Des potagers et des militants

05/11/2021

L’ouvrage Militantismes et potagers, édité en octobre 2021 par Laurence Granchamp avec la collaboration de Sandrine Glatron, toutes deux chercheuses au laboratoire Dynamiques européennes, traite une des thématiques du colloque « Ordre et désordre au jardin » qui s’est tenu en 2016 à l’Université de Strasbourg. Et ce à travers différentes perspectives notamment sociologiques et géographiques.

« Nous avons l’impression qu’il y a de plus en plus de mobilisations autour des potagers, mais peu de recherches pour expliquer le phénomène d’un point de vue sociologique », souligne en préambule Laurence Granchamp.

Jardins, jardinage, politiques urbaines liées à la nature et l’alimentation depuis les années 2010, structuration de réseaux de militants à l’échelle européenne, l’ouvrage s’intéresse essentiellement aux espaces gérés et investis collectivement à travers 12 contributions.

C’est un phénomène qui traverse toutes les classes sociales et milieux de vie.
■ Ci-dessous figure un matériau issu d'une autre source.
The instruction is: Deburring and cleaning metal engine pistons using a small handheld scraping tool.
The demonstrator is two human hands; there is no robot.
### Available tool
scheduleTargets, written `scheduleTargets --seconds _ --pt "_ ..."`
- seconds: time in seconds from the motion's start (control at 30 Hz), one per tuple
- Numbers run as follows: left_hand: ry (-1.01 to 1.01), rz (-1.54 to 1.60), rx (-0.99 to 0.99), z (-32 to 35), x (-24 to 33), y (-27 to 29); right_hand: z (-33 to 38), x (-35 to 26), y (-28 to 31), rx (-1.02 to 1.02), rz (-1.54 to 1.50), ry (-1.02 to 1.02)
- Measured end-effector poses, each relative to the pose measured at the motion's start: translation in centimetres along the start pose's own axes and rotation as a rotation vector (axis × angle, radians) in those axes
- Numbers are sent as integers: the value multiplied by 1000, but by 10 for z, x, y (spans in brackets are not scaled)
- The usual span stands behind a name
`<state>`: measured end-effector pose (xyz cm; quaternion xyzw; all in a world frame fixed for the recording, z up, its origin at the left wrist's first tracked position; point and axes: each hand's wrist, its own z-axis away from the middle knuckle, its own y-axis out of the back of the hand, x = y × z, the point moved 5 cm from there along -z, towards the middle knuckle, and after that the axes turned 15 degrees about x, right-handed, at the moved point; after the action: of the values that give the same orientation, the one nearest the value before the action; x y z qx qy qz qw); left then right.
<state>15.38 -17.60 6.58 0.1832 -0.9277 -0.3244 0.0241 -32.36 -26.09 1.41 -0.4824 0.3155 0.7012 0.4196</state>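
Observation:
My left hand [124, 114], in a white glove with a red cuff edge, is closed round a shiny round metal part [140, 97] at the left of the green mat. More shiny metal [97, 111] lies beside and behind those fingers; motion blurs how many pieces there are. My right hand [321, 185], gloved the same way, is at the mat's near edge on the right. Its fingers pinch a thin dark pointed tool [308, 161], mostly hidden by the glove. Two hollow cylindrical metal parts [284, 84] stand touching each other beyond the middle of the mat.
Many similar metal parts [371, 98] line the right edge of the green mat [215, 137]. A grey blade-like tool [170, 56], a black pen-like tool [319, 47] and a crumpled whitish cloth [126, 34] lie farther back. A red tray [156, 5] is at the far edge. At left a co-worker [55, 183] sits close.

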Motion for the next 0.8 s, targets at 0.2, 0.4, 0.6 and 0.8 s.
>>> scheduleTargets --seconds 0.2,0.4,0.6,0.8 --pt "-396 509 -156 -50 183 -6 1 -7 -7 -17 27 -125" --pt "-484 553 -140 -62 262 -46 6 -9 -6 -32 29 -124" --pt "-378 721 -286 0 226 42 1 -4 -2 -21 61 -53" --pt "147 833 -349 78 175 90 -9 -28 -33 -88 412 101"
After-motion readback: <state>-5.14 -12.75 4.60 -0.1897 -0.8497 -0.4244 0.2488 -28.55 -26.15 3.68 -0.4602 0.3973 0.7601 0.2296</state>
Y compris les urbains qui viennent s’implanter en milieu rural. « Ils ont une certaine vision, parfois différente des pratiques locales. L’un des chapitres montre comment ces urbains amènent avec eux des conceptions du jardinage, et comment ces dernières structurent des réseaux sociaux locaux. Par exemple, pour simplifier, ceux qui s’inspirent de la permaculture se distinguent de ceux qui se réfèrent aux savoirs des anciens, notamment sur les questions de productivité, d’esthétique ou de biodiversité », précise Laurence Granchamp.

Instruments de contrôle social et de contestation

« Certains jardins portent la parole et le geste d’ordre politique dans la cité », poursuit Sandrine Glatron qui évoque également la question du genre avec un investissement plutôt féminin dans les jardins partagés. « Les types de potagers peuvent être à la fois instruments de contrôle social et de contestation, plus ou moins radicale », complète Laurence Granchamp. Une contestation qui peut passer par l’occupation de lieux, à l’image de la Zad des Lentillères à Dijon, investie par un collectif de militants composé de maraichers, habitants ou encore chercheurs, pour lutter contre un projet immobilier d’écoquartier.

Autre forme de contestation, dont la visibilité est assurée principalement par les communications sur les réseaux sociaux et Internet, l’investissement dans la culture de petits espaces. Par exemple, les guérilleros jardiniers en Angleterre qui s’approprient des lieux carrefour comme les ronds-points ou des espaces délaissés. « Ces formes de contestation passent par un investissement de soi qui peut aller jusqu’à transformer la vie de la personne qui cherche à mettre en adéquation son mode de vie et ses idées », explique Laurence Granchamp.

Les guérillera jardinières

L’ouvrage propose également une perspective internationale avec l’exemple de Kazan en Russie, de Rome ou de Manchester. En Amérique du Nord, la notion de justice sociale et alimentaire, reposant sur des inégalités de classe, de race et de sexe, est plus développée. « Une école propose par exemple des formations à l’agriculture urbaine pour des personnes issues de minorités, permettant de voir comment à travers cette pratique, elles peuvent être valorisées. »

Ces mobilisations sont à resituer dans une temporalité plus large. Comme le premier chapitre le rappelle, la suppression des espaces pâturés de manière collective depuis le 16e siècle est à l’origine au Royaume-Uni de premières grandes mobilisations pour un droit à cultiver. Les jardins ouvriers, eux, remontent à la fin du 19e siècle. Dans les années 1970, apparaissent aux Etats-Unis les mobilisations du type guérilla jardinières, qui ont inspiré les jardins partagés. « On pourrait être tenté de voir dans les jardins partagés actuels la synthèse de ces mobilisations précédentes. Mais ce serait gommer la grande diversité que prennent les mobilisations contemporaines », précisent de concert Laurence Granchamp et Sandrine Glatron.

Marion Riegert

Genèse de l’ouvrage

Plus d'informations

L’ouvrage Militantismes et potagers fait suite au colloque « Ordre et désordre au jardin » qui s’est tenu en mars 2016. Un premier livre en anglais, The urban garden city, coordonné par Sandrine Glatron avec la collaboration de Laurence Granchamp, est publié en 2018. Il rassemble les contributions relevant de l’urbanisme, de l’histoire et de la géographie présentées initialement lors du colloque. Il contient notamment un chapitre sur les jardins romains aux 19e et 20e siècles comme lieux de pouvoir.

Le colloque « Ordres et désordres au jardin » est lui-même le prolongement de collaborations plus anciennes, qui ont démarré dès 2013 avec l’organisation à Strasbourg d’une école d’été sur l’agriculture urbaine, sur le modèle de celle qui se tient chaque année à Montréal.  Elle a rassemblé chercheurs et praticiens autour de ces questions, une première en Europe.